かつて人類の歴史ではなかったほどの「人間による肉食の拡大」と共に、私たちは「抗生物質が完全に効かなくなる日」というアルマゲドンを迎えることになりそうです。しかも、それを食い止める手段は今の世の中のシステムには存在しません。

では、記事をご紹介します。

HOW EATING CHICKEN COULD (SERIOUSLY) CAUSE AN APOCALYPSE
livekindly.co 2017/12/03

鶏肉を食べることは黙示録を生み出す(真面目な話)

赤身の肉の危険性について話題になることはあるが、鶏肉の悪影響について議論されることはほとんどない。

ニワトリを愛する人たちはとても多く、こういう書き方をするのは気が引けるが、実際にはニワトリは地球上で最も虐待されている動物だ。しかし、その現実を別としても、安価な鶏肉に執着することはニワトリたちを殺すというだけではなく、それは私たち人間自身をも殺している。

もう長い間、農場の動物たちは頻繁に抗生物質を投与されている。これは、公衆衛生への脅威である鶏肉の消費だけではなく、主流の農産物産業のすべての製品でそうなっていることを意味する。

抗生物質は動物たちの病気を防ぐための手助けとなり、同時に急速な成長を促す。市場投入までの時間を短縮することによって、できるだけ多くの収入を得るために、成長のための抗生物質投与は一般的となっている。

しかし、その中で、私たち人間は抗生物質を日々食べ、また抗生物質に適応し始めた耐性菌をも食べていることになっているかもしれないのだ。

それはスーパー耐性菌と呼ばれるもので、抗生物質に対して耐性があり、それまで有効だった抗生物質が無効となってしまう。

今年の世界保健機関(WHO)の報告書では、「抗生物質耐性菌の増大する脅威に対抗するための新しい抗生物質の深刻な欠如を示している」と述べている。この意味は、つまり「世界は抗生物質を使い尽くした」ということだ。

多くの医師や科学者たちが新しい抗生物質の誕生に期待してもいるが、その一方で、動物肉製品の摂取量を減らすか、あるいは完全に肉製品をなくすことによって耐性菌の増大に対して、より直接的なアプローチを主張する人もいる。

米国の非営利組織『ピュー慈善信託 (Pew Charitable Trusts)』は、医学的に重要な抗生物質の 70パーセントが農場で飼育されている動物に使用されていることを突き止めている。これは、「ヒトが使うよりも多く動物に使われている」こと、そして、「そこからこそ、スーパー耐性菌が生まれている可能性」を意味する。

これを食い止めるには、人々が自分たちの食肉消費の習慣を変えるしかなく、それがない限り問題は悪化するのみだと思われる。

現実的に、耐性菌の増大は人類の存亡に関わることでもある。具体的には「 MCR -1 」と呼ばれる遺伝子が大きな脅威だ。この遺伝子は、多くの医師たちが「最終救世主としての抗生物質」と見なすコリスチンに対する耐性を高めるのだ。

言い換えれば、医者たちは他のすべての抗生物質が無効だった場合にこのコリスチンを使用する。ところが、中国では、病院の患者の 25パーセントがこの遺伝子 MCR -1 を持っていたのだ。25パーセントという数字は冗談ではない。

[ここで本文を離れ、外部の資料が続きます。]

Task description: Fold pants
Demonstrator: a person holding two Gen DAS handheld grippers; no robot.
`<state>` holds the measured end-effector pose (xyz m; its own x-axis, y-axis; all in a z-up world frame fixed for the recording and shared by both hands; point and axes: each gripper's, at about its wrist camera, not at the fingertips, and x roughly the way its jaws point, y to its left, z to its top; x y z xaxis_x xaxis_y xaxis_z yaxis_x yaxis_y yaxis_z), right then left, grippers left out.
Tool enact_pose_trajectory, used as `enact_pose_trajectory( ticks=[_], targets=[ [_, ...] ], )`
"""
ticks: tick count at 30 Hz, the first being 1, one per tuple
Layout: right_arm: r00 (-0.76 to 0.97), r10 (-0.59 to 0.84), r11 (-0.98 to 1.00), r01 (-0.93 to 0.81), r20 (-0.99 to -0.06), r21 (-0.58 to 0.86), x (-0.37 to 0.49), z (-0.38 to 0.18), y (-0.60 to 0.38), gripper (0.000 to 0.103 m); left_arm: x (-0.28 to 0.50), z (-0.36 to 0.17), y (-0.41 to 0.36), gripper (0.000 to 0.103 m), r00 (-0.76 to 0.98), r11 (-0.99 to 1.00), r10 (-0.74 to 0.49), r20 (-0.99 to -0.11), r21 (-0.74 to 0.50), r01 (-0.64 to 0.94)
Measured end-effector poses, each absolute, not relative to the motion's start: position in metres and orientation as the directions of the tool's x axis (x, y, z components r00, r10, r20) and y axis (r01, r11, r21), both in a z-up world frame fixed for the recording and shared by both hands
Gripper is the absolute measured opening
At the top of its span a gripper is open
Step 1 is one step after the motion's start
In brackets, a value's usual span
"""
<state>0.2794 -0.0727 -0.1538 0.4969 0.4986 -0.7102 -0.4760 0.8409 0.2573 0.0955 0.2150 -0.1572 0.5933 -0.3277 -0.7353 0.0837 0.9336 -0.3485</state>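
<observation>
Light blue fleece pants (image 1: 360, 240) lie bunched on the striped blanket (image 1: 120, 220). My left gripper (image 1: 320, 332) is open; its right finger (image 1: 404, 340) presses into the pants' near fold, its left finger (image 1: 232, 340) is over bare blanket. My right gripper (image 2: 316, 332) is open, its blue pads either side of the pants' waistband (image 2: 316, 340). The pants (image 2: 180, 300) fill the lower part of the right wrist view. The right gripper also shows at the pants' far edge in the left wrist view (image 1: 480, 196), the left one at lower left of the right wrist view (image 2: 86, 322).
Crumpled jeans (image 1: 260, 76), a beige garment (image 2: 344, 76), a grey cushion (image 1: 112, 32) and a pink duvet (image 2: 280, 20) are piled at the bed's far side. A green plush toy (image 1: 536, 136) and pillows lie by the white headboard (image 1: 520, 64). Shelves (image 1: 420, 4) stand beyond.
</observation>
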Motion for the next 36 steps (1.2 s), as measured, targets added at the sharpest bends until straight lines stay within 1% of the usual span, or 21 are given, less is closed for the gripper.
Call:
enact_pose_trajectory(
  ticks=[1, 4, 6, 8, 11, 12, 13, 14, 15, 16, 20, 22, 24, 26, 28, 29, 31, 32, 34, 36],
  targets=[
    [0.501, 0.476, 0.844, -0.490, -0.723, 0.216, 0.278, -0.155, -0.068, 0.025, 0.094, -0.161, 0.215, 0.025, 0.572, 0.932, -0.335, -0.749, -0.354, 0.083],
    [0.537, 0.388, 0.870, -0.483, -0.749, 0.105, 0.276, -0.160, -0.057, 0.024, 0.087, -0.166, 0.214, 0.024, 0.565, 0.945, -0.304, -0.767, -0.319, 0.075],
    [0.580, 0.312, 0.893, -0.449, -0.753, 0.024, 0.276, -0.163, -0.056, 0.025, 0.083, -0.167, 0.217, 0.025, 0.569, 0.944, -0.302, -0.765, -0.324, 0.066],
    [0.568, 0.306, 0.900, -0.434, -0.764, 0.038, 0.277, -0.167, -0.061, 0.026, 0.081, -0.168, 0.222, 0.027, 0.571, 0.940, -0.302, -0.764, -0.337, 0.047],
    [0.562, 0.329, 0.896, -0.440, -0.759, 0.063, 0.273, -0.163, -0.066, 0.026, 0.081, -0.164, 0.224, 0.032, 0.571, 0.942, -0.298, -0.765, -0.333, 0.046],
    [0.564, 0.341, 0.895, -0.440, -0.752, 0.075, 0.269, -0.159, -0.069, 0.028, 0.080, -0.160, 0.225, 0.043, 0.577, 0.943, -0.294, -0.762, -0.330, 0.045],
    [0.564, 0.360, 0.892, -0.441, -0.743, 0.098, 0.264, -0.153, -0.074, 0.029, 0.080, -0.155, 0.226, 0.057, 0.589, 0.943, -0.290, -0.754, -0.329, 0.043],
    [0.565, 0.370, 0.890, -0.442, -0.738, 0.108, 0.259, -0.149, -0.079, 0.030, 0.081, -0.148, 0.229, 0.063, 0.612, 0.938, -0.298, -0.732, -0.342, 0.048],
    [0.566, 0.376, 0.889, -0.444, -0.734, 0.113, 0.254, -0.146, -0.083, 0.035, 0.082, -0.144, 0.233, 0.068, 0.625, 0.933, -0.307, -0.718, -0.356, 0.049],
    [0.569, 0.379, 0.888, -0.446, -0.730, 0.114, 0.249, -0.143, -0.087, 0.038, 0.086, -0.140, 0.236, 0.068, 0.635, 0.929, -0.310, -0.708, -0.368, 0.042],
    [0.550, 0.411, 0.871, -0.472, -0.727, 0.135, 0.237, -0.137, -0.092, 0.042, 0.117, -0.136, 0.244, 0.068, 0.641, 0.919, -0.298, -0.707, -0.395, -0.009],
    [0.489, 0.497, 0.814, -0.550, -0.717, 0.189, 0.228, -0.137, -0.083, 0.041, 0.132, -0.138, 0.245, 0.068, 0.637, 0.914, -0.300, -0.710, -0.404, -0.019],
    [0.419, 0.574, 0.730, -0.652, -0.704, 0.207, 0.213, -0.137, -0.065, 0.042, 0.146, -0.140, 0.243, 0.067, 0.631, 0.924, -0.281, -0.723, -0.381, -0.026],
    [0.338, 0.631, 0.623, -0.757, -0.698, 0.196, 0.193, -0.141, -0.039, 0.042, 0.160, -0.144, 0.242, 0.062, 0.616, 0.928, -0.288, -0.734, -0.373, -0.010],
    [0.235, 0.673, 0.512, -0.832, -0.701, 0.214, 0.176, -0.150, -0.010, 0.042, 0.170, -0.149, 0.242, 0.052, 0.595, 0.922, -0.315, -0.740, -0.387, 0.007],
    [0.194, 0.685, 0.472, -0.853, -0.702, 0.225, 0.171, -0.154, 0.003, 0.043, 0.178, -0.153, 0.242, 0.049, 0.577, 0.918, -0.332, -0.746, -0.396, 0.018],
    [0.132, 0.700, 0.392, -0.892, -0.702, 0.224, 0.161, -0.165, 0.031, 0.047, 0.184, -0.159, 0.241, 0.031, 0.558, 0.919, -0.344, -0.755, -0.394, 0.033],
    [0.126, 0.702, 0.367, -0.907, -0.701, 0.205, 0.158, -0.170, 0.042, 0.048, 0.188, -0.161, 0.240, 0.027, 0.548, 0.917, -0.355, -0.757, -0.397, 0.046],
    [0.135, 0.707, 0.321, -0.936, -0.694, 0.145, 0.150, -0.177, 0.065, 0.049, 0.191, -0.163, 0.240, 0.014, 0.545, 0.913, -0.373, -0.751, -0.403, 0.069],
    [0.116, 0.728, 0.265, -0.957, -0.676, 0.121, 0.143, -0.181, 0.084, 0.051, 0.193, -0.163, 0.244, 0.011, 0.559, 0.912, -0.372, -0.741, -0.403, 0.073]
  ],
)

この最後の手段が人類に効かなくなれば、この世には使える抗生物質がなくなるということになる。科学者たちは、これは現代人類が直面する最大の危険の一つだと述べてもいる。

英国医療研究評議会の感染症部局の局長ジョナサン・ピアース(Jonathan Pearce)氏は、「多くの手術や関節置換、帝王切開、化学療法もまた抗生物質に依存しており、それらが危険にさらされています」と述べている。

私たちは、あまりにも多くの人たちが医療へのアクセスなしで生きられないような時代に生きているが、これからは、一時的な緊急処置としての医療ではなく、自分たちの体を自分でケアしていくよう、予防的な医療に集中していく必要があるようにも思える。

スーパー耐性菌の拡大が現在も継続しているのなら、次第に医療は効果的なものではなくなり、私たちは予防的なヘルスケアしかとれなくなる。